After running twice in the five weeks leading up to Saturday’s race, California Chrome was fatigued from a grueling stretch that also included cross-country travel. Most of the 11 horses in the Belmont field had skipped the Preakness Stakes in Baltimore on May 17, and one horse—Tonalist—had skipped the Kentucky Derby too.
Then there was the imposing nature of the course itself. Finishing the Triple Crown with the Belmont is like concluding a triathlon with a marathon. The oval at Belmont Park is North America’s longest at a mile and a half and called “Big Sandy” for its composition of sand, clay and silt that can make tired legs feel even heavier. The race’s length requires shrewd strategy. At Belmont, jockeys must not let their horse run too hard too early, and conserve some energy for the half-mile-long backstretch.
California Chrome bolted from the starting gate just before 7 p.m. Saturday and hugged the rail as the field began to circle the track. In Louisville and Baltimore, the horse had dashed to the front of the field, setting the pace. But here he hung back. It looked as if Chrome was lying in wait, but aboard the horse Victor Espinoza sensed a diminished vigor. “As soon as he got out of the gate,” the jockey said, “he was not the same.”

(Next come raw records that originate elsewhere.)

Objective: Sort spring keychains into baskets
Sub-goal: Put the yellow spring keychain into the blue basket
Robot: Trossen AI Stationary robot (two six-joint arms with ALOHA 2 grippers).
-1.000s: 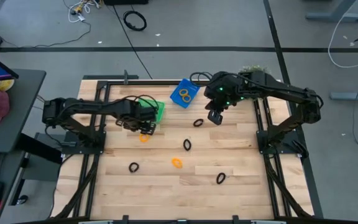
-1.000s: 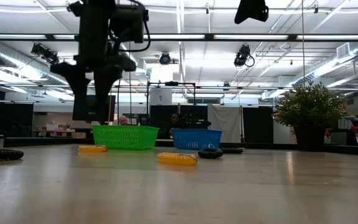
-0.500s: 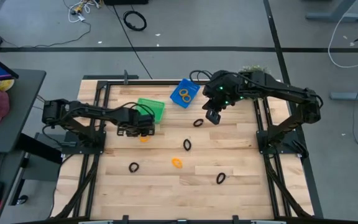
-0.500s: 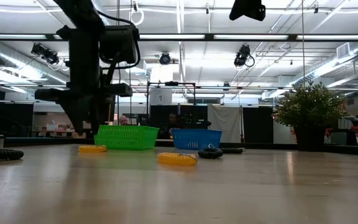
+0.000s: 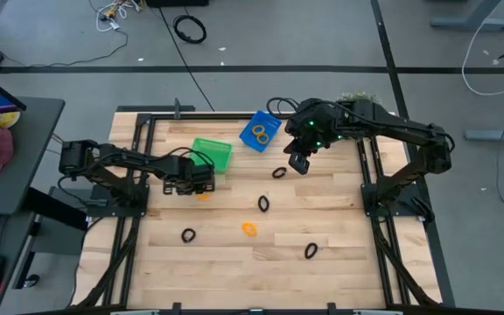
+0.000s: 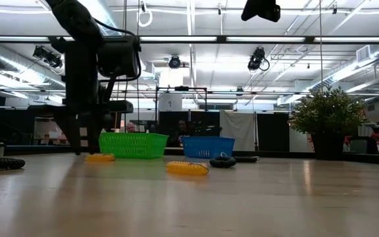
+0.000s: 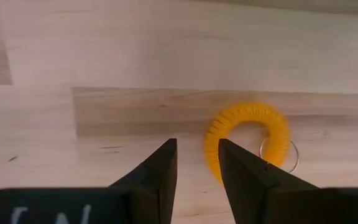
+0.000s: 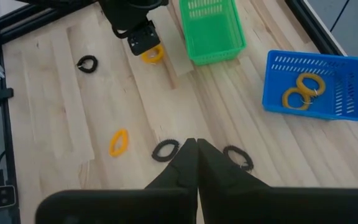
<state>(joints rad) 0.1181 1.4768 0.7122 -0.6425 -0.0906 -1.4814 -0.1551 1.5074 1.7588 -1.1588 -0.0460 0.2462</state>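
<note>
Left gripper [image 5: 201, 182] down low at the table, just short of the green basket [image 5: 213, 153], fingers [image 7: 160, 171] parted only narrowly with bare wood between them. Held nothing. Orange spring keychain [image 7: 248, 140] lay flat just beside 1 fingertip, apparently touching its outer side and not between the pair, small metal ring [image 7: 277, 154] attached at its edge. Same orange coil peeked out from under the gripper in the high view [image 5: 203, 195].

Right gripper [image 5: 299, 161] hung above the table near the blue basket [image 5: 261, 132], fingers [image 8: 191, 163] pressed together, empty. Carried 2 orange keychains [image 8: 302, 91] inside that blue basket. Sat 2 black keychains close by its tips: 1 [image 8: 165, 150] to one side, 1 [image 8: 238, 157] to the other.

Farther off from both grippers: another orange keychain [image 5: 249, 229] mid-table, a black one [image 5: 187, 234] toward the left arm's side, a black one [image 5: 311, 251] toward the right arm's side.

Green basket looked empty from the right wrist view [image 8: 213, 30].
</note>
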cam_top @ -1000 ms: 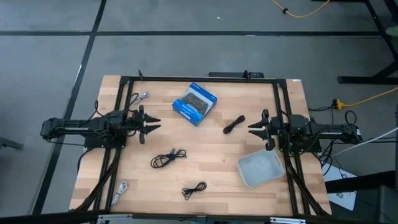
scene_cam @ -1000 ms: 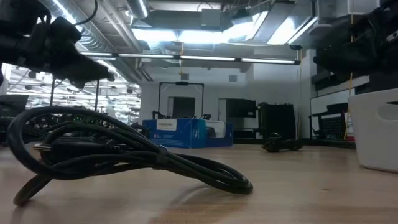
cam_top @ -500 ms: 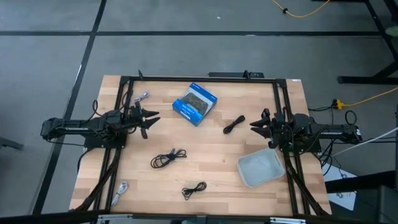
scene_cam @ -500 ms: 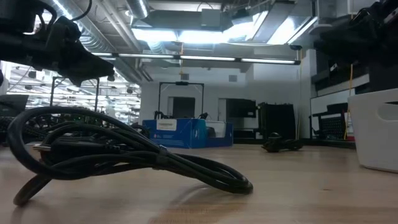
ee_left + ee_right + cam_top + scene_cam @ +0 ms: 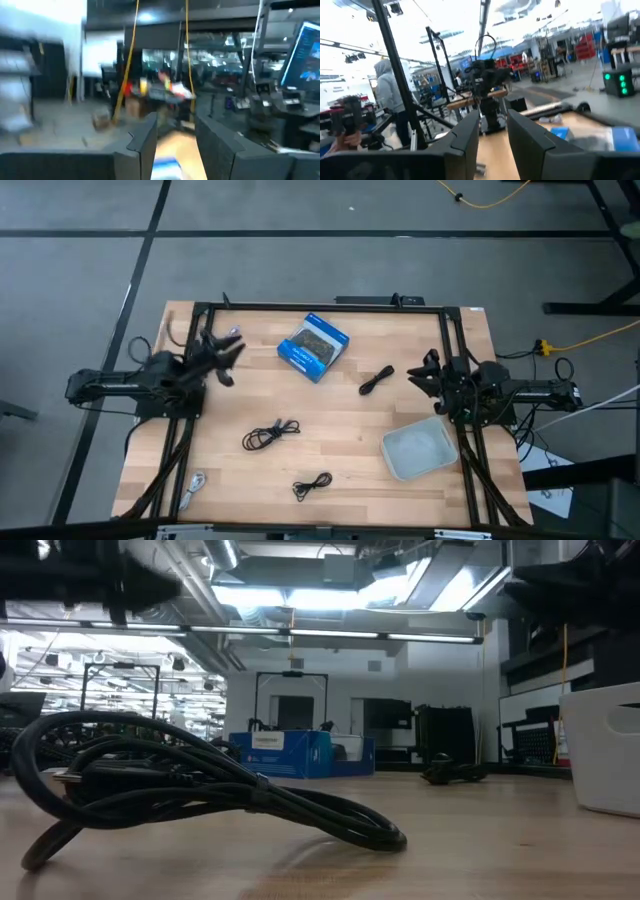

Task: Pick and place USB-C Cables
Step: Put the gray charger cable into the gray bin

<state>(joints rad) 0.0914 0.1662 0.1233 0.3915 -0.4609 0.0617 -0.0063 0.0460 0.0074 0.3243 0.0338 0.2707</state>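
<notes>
Three black USB-C cables lie coiled on the wooden table: one (image 5: 376, 380) near the right arm, one (image 5: 270, 435) at the middle, one (image 5: 312, 484) near the front edge, which fills the low view's foreground (image 5: 200, 790). A pale cable (image 5: 231, 333) lies at the far left, another (image 5: 195, 483) at the near left. My left gripper (image 5: 224, 358) hovers open just beside the far-left pale cable, its fingers apart in the left wrist view (image 5: 175, 145). My right gripper (image 5: 420, 370) hovers open to the right of the nearest black cable, its fingers (image 5: 492, 140) apart too.
A blue-and-black box (image 5: 313, 347) lies at the far middle of the table. A pale tray (image 5: 418, 450) stands near the right front, its white wall (image 5: 605, 750) in the low view. Dark frame rails run along the left, right and far edges.
My left gripper has risen and swung toward the table's far edge, turning its fingers toward the far-left pale cable. My right gripper has risen and shifted slightly toward the far edge. No cable has moved.
</notes>
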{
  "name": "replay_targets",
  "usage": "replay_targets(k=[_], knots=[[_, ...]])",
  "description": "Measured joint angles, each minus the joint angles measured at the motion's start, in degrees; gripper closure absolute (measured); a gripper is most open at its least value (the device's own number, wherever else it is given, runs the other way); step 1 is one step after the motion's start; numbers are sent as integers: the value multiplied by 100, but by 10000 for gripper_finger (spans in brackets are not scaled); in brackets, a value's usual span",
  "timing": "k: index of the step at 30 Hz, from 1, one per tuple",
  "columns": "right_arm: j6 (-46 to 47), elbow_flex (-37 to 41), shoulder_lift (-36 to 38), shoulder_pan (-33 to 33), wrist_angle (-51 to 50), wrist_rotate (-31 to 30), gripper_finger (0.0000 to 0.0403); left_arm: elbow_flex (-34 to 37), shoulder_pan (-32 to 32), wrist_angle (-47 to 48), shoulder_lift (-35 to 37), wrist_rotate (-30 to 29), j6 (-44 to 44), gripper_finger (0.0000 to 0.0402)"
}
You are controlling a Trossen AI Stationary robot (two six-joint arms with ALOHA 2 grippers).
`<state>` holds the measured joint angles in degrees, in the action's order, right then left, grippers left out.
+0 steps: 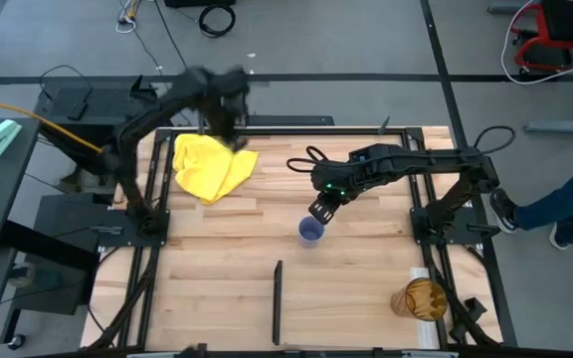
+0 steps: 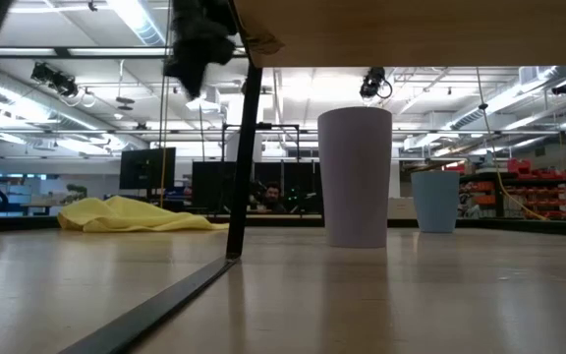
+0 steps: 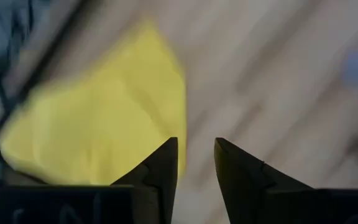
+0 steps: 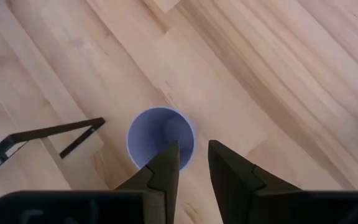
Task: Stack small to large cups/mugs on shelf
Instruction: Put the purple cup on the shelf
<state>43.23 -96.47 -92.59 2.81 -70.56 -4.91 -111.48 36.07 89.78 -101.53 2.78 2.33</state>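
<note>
Hovering just above the lavender cup (image 1: 310, 232), the right tool (image 1: 320, 211) is standing with its fingers parted and nothing between them; in the right wrist view the cup's open mouth (image 4: 161, 138) is lying just ahead of the fingertips, one finger over the rim. The step in hand, as I judge it, is the reach for this cup, with no stacking done yet. The next move is calling for a descent so that one finger goes inside the rim and the other outside, then a pinch on the wall without tipping the cup.

The amber tumbler (image 1: 418, 297) is lying on its side near the right front corner of the surface, well apart from the lavender cup. The small blue cup (image 2: 434, 201) is standing upright farther back in the low view; it is hidden in the high view.

The left tool (image 3: 196, 163) is hanging over the yellow cloth (image 1: 211, 164) at the back left, blurred by motion, its fingers parted with a gap and gripping nothing.

The surface (image 1: 227, 278) is pale wood planks, carrying a thin dark bar (image 1: 277, 298) near the front. A shelf board is running overhead in the low view. The room beyond is showing ceiling lights, monitors and racks; a person's leg (image 1: 565, 204) is showing at the right edge.
</note>
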Motion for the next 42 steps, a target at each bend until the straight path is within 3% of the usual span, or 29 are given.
replay_targets(k=[9,17,27,42], knots=[[-431,12,-136,-7,-60,29,309,3559,-1092,-1227,2731,-273,1492,284],[-491,687,-352,-7,19,316,309,5282,-2272,-2272,4395,-270,3473,291],[-305,1115,-350,50,757,595,307,6496,-3498,-2946,4758,-268,4783,285],[-226,1630,-343,17,1180,587,308,6815,-4059,-4230,4756,-318,5154,286]])
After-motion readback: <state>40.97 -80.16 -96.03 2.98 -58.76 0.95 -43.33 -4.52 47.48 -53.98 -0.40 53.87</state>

As the field thundered down the backstretch, Espinoza steered his horse out wide. He whipped with his right hand, urging California Chrome for one final kick, but the horse was swallowed. Tonalist, with his fresh legs, surged past Commissioner to take the race by a nose. California Chrome crossed the line in a tie for fourth and the crowd—some fans of horse racing, others of great spectacle—hushed. California Chrome’s fairy tale ending never materialized even though nearly everyone had wanted it to end with a victory. Even Joel Rosario, Tonalist’s jockey, said his win was bittersweet.

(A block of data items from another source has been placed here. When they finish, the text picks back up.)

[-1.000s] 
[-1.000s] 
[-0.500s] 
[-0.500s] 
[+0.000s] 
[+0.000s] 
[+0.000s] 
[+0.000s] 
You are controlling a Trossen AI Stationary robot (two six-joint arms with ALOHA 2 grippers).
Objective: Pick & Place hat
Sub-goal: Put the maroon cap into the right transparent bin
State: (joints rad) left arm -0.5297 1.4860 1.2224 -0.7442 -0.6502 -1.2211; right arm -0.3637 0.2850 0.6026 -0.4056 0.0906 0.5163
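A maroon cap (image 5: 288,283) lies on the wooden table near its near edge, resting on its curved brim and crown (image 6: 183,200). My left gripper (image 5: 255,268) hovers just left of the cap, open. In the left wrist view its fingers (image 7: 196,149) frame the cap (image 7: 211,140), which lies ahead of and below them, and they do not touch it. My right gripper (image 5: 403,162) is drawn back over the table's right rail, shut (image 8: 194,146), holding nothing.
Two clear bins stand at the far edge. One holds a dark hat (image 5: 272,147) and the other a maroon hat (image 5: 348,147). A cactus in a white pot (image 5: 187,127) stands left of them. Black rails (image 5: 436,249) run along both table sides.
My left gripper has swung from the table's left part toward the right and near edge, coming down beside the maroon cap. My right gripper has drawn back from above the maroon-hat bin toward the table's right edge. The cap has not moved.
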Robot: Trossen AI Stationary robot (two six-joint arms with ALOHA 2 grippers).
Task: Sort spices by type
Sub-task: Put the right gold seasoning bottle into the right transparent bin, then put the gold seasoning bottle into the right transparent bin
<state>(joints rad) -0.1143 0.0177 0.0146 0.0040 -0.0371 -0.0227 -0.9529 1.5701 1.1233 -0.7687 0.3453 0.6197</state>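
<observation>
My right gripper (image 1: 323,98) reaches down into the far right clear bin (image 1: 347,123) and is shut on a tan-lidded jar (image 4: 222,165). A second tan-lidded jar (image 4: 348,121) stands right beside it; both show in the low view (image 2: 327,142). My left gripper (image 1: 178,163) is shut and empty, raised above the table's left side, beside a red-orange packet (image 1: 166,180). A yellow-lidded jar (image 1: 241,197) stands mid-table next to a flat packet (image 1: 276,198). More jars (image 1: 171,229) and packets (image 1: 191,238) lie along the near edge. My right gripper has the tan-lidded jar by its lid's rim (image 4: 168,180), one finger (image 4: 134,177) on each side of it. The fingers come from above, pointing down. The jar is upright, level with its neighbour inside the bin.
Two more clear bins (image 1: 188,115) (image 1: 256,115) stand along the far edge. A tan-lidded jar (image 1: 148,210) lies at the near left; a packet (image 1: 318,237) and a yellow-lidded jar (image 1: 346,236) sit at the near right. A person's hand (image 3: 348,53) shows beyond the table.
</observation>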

The cameras shot to Coburn, who over the past month has used California Chrome’s success as a bully pulpit. Before the race, he had entered the grandstands waving his beige Stetson in the air, as if already on a victory lap. Afterwards, the defeat stung bitterly. “It is not fair to the horses that have been running their guts out,” Coburn said, wagging a finger. He complained that Tonalist shouldn’t have been allowed to compete after sitting through the previous Triple Crown races, that the rules of the game were flawed. Coburn pointed at the winner’s circle and stated, “This is a coward’s way out.”
Coburn’s outburst shaded Tonalist’s moment and rubbed some of the sheen off of California Chrome’s fine accomplishments. As the wait for another Triple Crown champion continues, a question lingers. Isn’t going through the Derby and Preakness, being tired but then beating fresh horses what it means to be truly great? Had California Chrome beaten those long odds once again, that would have been some fairy tale.